-- Task brief --
Each entry should be written out once more, exactly as given below.
*** Opening of Listed records ***
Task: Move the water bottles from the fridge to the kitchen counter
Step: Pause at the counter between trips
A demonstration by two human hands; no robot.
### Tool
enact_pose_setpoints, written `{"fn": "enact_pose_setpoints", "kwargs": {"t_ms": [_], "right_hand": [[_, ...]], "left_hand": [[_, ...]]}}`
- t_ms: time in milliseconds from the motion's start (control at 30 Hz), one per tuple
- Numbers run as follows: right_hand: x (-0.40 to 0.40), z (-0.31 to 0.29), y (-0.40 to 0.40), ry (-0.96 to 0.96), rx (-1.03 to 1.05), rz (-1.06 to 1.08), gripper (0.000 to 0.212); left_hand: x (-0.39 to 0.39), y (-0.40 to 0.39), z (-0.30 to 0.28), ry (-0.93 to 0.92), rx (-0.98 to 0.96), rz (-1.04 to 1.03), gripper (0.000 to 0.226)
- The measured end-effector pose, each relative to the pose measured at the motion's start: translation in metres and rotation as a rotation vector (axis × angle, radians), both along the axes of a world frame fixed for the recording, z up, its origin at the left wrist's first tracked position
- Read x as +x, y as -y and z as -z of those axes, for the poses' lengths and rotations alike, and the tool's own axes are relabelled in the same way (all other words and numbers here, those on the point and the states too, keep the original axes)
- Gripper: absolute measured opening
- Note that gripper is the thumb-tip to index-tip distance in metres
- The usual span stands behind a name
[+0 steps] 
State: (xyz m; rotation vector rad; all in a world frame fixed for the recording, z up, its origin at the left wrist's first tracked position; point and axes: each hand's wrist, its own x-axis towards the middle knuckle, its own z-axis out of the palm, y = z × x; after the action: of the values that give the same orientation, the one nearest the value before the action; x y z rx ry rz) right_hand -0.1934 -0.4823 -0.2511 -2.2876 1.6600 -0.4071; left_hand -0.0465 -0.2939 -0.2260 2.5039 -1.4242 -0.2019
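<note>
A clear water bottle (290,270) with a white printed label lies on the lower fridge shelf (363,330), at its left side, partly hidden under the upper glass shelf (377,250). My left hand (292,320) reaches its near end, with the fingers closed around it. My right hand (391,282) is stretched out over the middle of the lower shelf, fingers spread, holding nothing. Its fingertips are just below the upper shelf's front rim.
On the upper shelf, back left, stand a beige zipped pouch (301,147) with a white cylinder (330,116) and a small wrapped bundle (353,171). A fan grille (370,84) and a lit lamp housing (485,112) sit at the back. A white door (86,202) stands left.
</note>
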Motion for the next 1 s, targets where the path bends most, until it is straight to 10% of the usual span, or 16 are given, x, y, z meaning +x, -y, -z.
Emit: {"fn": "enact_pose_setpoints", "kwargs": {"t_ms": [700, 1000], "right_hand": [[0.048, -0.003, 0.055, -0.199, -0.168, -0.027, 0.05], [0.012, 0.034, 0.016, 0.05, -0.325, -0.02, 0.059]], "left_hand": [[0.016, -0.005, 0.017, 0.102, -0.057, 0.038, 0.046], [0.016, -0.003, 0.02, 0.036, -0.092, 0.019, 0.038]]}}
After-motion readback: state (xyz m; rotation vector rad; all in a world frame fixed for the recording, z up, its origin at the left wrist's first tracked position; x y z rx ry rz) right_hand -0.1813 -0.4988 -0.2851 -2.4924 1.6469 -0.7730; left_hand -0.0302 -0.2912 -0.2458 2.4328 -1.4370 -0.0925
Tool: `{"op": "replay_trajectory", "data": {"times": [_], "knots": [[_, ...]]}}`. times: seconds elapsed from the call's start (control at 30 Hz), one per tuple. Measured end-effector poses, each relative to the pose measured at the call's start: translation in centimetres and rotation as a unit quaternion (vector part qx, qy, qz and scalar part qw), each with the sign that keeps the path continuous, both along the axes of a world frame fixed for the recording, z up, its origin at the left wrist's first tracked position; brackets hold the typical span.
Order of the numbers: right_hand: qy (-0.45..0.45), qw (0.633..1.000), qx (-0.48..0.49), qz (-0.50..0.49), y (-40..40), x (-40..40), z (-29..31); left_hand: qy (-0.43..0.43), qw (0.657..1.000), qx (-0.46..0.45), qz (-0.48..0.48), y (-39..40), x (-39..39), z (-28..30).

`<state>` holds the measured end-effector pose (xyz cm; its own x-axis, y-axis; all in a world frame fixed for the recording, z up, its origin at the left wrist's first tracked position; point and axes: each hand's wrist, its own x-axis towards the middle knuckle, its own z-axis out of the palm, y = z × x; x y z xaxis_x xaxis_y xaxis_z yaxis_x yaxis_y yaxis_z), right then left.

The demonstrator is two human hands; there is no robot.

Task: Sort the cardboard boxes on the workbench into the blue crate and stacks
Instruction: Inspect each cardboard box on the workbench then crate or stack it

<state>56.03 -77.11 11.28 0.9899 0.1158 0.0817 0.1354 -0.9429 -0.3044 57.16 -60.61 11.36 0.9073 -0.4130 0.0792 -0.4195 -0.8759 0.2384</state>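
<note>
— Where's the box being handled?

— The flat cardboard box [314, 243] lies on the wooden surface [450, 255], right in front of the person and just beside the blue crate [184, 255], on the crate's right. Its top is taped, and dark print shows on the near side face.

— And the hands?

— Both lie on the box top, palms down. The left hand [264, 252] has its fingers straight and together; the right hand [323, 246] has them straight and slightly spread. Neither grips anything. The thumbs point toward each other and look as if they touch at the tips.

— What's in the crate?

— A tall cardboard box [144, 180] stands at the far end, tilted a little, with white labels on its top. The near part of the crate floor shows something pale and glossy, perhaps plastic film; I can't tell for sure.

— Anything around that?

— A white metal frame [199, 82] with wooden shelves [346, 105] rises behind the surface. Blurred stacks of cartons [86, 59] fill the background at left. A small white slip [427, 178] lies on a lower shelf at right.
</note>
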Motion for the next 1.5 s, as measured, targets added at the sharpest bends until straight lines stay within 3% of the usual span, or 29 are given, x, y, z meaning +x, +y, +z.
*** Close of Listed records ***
-- Problem solution --
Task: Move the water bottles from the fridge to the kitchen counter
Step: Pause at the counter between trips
A demonstration by two human hands; no robot.
### Tool
enact_pose_setpoints, written `{"fn": "enact_pose_setpoints", "kwargs": {"t_ms": [_], "right_hand": [[_, ...]], "left_hand": [[_, ...]]}}`
- t_ms: time in milliseconds from the motion's start (control at 30 Hz), one per tuple
- Numbers run as follows: right_hand: x (-0.40 to 0.40), z (-0.31 to 0.29), y (-0.40 to 0.40), ry (-0.96 to 0.96), rx (-1.03 to 1.05), rz (-1.06 to 1.08), gripper (0.000 to 0.212); left_hand: x (-0.39 to 0.39), y (-0.40 to 0.39), z (-0.30 to 0.28), ry (-0.93 to 0.92), rx (-0.98 to 0.96), rz (-1.04 to 1.03), gripper (0.000 to 0.226)
- The measured end-effector pose, each relative to the pose measured at the motion's start: translation in metres and rotation as a rotation vector (axis × angle, radians), both along the axes of a world frame fixed for the recording, z up, its origin at the left wrist's first tracked position
- Read x as +x, y as -y and z as -z of those axes, for the poses' lengths and rotations alike, and the tool's own axes are relabelled in the same way (all other words and numbers here, those on the point and the states too, keep the original axes)
- Gripper: absolute measured opening
- Note that gripper is the thumb-tip to index-tip distance in metres
- The usual span stands behind a name
[+0 steps] 
State: (xyz m; rotation vector rad; all in a world frame fixed for the recording, z up, its origin at the left wrist's first tracked position; point and axes: each hand's wrist, its own x-axis towards the middle knuckle, its own z-axis out of the palm, y = z × x; after the action: of the values that give the same orientation, the one nearest the value before the action; x y z rx ry rz) right_hand -0.1934 -0.4823 -0.2511 -2.2876 1.6600 -0.4071; left_hand -0.0465 -0.2939 -0.2260 2.5039 -1.4242 -0.2019
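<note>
A clear water bottle (290,270) with a white printed label lies on the lower fridge shelf (363,330), at its left side, partly hidden under the upper glass shelf (377,250). My left hand (292,320) reaches its near end, with the fingers closed around it. My right hand (391,282) is stretched out over the middle of the lower shelf, fingers spread, holding nothing. Its fingertips are just below the upper shelf's front rim.
On the upper shelf, back left, stand a beige zipped pouch (301,147) with a white cylinder (330,116) and a small wrapped bundle (353,171). A fan grille (370,84) and a lit lamp housing (485,112) sit at the back. A white door (86,202) stands left.
</note>
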Motion for the next 1 s, targets where the path bends most, until it is straight to 10% of the usual span, or 16 are given, x, y, z meaning +x, -y, -z.
Emit: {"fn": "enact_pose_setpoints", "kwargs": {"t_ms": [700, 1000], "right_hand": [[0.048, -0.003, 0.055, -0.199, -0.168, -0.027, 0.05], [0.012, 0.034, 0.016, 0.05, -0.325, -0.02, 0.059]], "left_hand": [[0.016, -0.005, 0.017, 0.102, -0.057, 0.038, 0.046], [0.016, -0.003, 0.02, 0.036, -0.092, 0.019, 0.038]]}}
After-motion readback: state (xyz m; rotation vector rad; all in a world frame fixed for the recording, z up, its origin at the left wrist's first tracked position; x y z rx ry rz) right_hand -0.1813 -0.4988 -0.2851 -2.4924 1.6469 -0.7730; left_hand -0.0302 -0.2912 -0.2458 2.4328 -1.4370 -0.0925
Tool: `{"op": "replay_trajectory", "data": {"times": [_], "knots": [[_, ...]]}}`. times: seconds elapsed from the call's start (control at 30 Hz), one per tuple. Measured end-effector poses, each relative to the pose measured at the call's start: translation in centimetres and rotation as a unit quaternion (vector part qx, qy, qz and scalar part qw), each with the sign that keeps the path continuous, both along the axes of a world frame fixed for the recording, z up, its origin at the left wrist's first tracked position; brackets hold the typical span.
Order of the numbers: right_hand: qy (-0.45..0.45), qw (0.633..1.000), qx (-0.48..0.49), qz (-0.50..0.49), y (-40..40), x (-40..40), z (-29..31); left_hand: qy (-0.43..0.43), qw (0.657..1.000), qx (-0.46..0.45), qz (-0.48..0.48), y (-39..40), x (-39..39), z (-28..30).

`<state>` holds the measured end-effector pose (xyz cm; its own x-axis, y-axis; all in a world frame fixed for the recording, z up, its origin at the left wrist's first tracked position; point and axes: each hand's wrist, its own x-axis towards the middle knuckle, its own z-axis out of the palm, y = z × x; x y z xaxis_x xaxis_y xaxis_z yaxis_x yaxis_y yaxis_z), right then left.

The demonstrator is two human hands; there is no robot.

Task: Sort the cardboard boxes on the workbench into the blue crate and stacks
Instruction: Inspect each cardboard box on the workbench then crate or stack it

<state>56.03 -77.11 11.28 0.9899 0.1158 0.0817 0.1354 -0.9429 -0.3044 57.16 -60.61 11.36 0.9073 -0.4130 0.0792 -0.4195 -0.8759 0.2384</state>
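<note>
— Where's the box being handled?

— The flat cardboard box [314, 243] lies on the wooden surface [450, 255], right in front of the person and just beside the blue crate [184, 255], on the crate's right. Its top is taped, and dark print shows on the near side face.

— And the hands?

— Both lie on the box top, palms down. The left hand [264, 252] has its fingers straight and together; the right hand [323, 246] has them straight and slightly spread. Neither grips anything. The thumbs point toward each other and look as if they touch at the tips.

— What's in the crate?

— A tall cardboard box [144, 180] stands at the far end, tilted a little, with white labels on its top. The near part of the crate floor shows something pale and glossy, perhaps plastic film; I can't tell for sure.

— Anything around that?

— A white metal frame [199, 82] with wooden shelves [346, 105] rises behind the surface. Blurred stacks of cartons [86, 59] fill the background at left. A small white slip [427, 178] lies on a lower shelf at right.
</note>
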Motion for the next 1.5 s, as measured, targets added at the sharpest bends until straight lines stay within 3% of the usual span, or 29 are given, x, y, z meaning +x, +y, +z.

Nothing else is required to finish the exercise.